Task description: Search the data for the word "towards" and copy out every line that has it.

Available data:
——————————

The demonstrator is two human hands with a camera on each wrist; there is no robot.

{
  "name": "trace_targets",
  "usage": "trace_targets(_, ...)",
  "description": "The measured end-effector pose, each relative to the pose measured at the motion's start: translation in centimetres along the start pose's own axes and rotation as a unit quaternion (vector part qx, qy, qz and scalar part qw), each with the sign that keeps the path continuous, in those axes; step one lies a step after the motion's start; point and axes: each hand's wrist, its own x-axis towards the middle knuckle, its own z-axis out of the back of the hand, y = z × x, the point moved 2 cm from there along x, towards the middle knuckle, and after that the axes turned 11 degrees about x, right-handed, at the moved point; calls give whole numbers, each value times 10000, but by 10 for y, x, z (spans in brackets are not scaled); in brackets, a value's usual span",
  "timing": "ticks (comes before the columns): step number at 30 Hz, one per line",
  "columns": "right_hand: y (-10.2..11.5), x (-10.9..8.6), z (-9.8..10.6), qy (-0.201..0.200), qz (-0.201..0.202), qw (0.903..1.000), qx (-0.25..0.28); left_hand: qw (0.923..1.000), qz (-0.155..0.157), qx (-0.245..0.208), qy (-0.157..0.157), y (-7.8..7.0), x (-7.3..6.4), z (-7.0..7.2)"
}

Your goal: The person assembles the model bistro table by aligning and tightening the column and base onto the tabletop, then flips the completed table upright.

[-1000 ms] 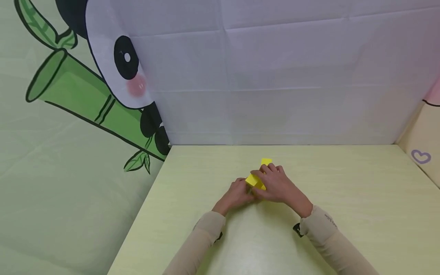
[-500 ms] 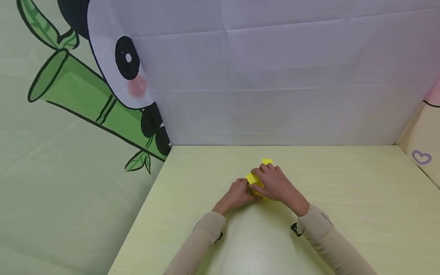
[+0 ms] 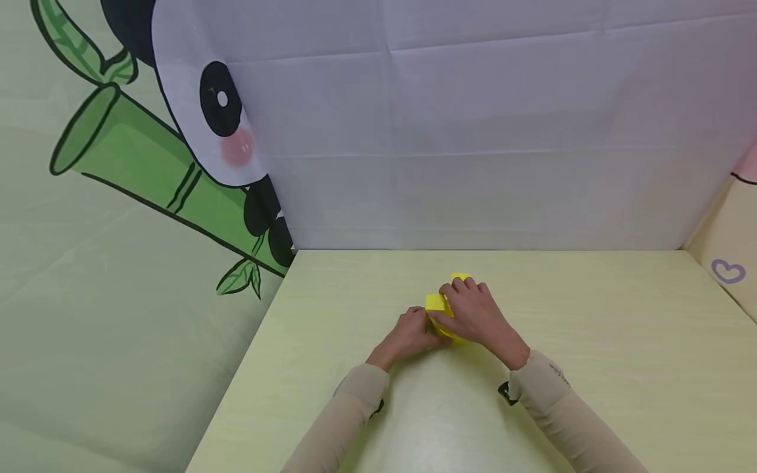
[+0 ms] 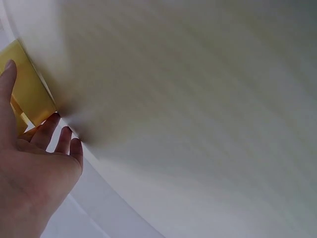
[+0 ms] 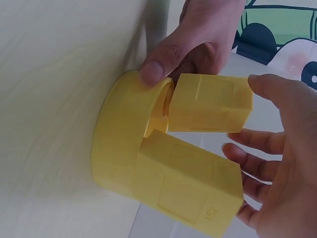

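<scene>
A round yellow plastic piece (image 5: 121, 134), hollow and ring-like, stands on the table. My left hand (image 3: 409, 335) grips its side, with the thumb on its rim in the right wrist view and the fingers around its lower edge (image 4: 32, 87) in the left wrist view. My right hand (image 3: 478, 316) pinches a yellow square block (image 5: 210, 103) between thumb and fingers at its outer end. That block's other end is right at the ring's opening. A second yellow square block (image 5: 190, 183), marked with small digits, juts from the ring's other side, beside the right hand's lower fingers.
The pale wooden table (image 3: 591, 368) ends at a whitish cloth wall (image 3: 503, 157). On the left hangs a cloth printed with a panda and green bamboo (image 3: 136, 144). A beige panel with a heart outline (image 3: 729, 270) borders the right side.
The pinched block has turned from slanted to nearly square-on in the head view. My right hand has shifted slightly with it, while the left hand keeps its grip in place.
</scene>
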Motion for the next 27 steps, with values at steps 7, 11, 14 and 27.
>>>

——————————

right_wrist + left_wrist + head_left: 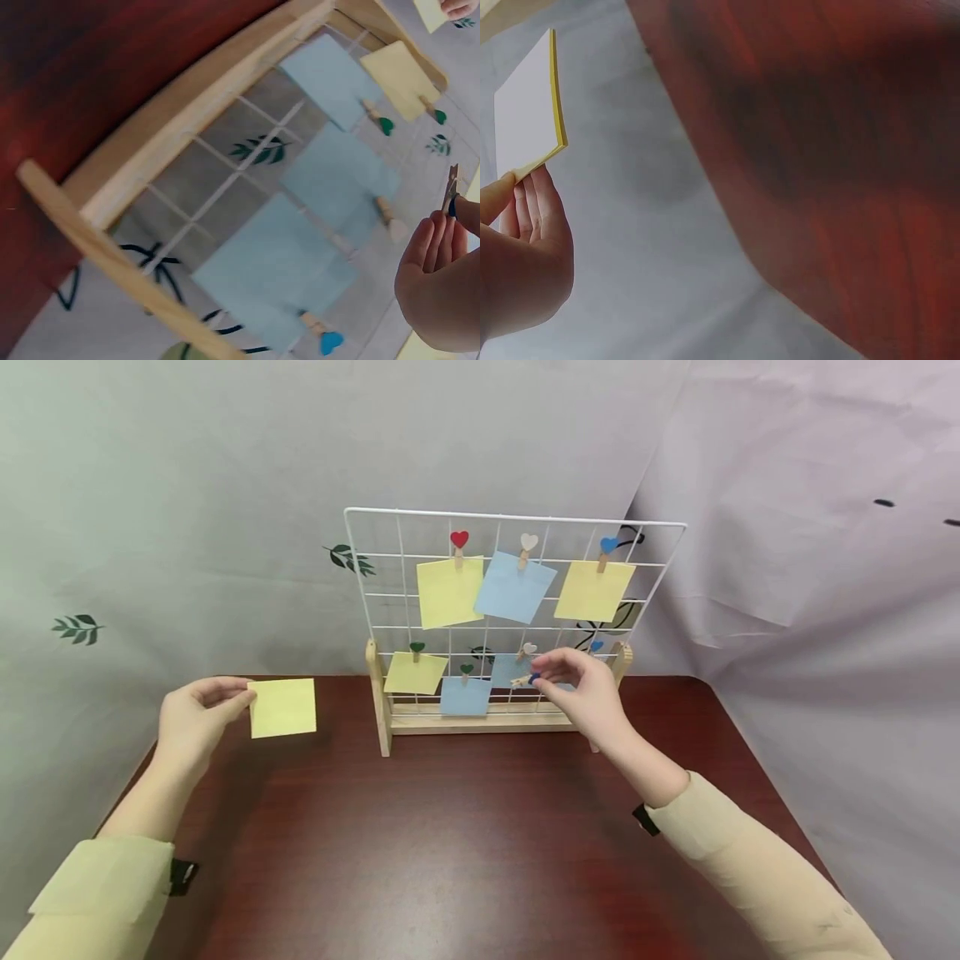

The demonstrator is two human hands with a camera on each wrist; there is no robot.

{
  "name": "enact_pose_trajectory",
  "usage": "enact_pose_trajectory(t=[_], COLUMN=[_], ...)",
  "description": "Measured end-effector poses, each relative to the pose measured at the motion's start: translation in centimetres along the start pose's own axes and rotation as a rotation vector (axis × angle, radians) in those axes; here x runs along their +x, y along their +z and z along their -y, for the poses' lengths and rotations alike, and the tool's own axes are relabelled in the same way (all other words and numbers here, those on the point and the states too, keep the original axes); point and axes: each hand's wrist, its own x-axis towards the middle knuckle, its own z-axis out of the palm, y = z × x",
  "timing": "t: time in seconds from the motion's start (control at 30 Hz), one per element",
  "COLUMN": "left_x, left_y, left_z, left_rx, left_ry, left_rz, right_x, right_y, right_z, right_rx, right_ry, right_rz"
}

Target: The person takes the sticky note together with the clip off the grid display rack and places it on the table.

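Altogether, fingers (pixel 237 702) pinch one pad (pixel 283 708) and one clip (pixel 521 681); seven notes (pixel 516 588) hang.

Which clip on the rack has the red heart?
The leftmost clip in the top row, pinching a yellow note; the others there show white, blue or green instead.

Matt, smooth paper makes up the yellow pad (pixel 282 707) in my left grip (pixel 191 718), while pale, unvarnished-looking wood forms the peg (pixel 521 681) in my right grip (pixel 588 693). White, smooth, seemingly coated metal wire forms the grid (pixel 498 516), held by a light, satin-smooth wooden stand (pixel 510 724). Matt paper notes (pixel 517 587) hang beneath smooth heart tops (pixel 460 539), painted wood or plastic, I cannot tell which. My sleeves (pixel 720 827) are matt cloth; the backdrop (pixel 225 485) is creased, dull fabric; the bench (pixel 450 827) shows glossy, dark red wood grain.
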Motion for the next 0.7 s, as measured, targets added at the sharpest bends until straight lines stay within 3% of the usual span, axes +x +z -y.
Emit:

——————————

Task response:
  "description": "The measured end-effector pose, each relative to the pose measured at the motion's start: translation in centimetres along the start pose's own axes and rotation as a unit quaternion (vector part qx, qy, qz and scalar part qw), each with the sign that keeps the path continuous, in those axes; step one lies a step after the motion's start; point and axes: each hand's wrist, its own x-axis towards the middle knuckle, its own z-axis out of the back of the hand, y = z × x, the point moved 2 cm from there along x, towards the middle knuckle, and after that the axes turned 11 degrees about x, right-handed, at the moved point; calls give whole numbers, each value times 10000, but by 10 for y, x, z (spans in brackets are not scaled); in brackets, a value's usual span",
  "description": "Measured end-effector poses, each relative to the pose measured at the motion's start: translation in centimetres along the start pose's own axes and rotation as a rotation vector (axis × angle, radians) in those axes; here x runs along their +x, y along their +z and z along their -y, for the poses' lengths and rotations alike, and the tool's own axes are relabelled in the same way (all other words and numbers here, those on the point and the states too, keep the original axes); point and axes: each hand's wrist, its own x-axis towards the middle knuckle, its own z-axis out of the palm, y = z × x",

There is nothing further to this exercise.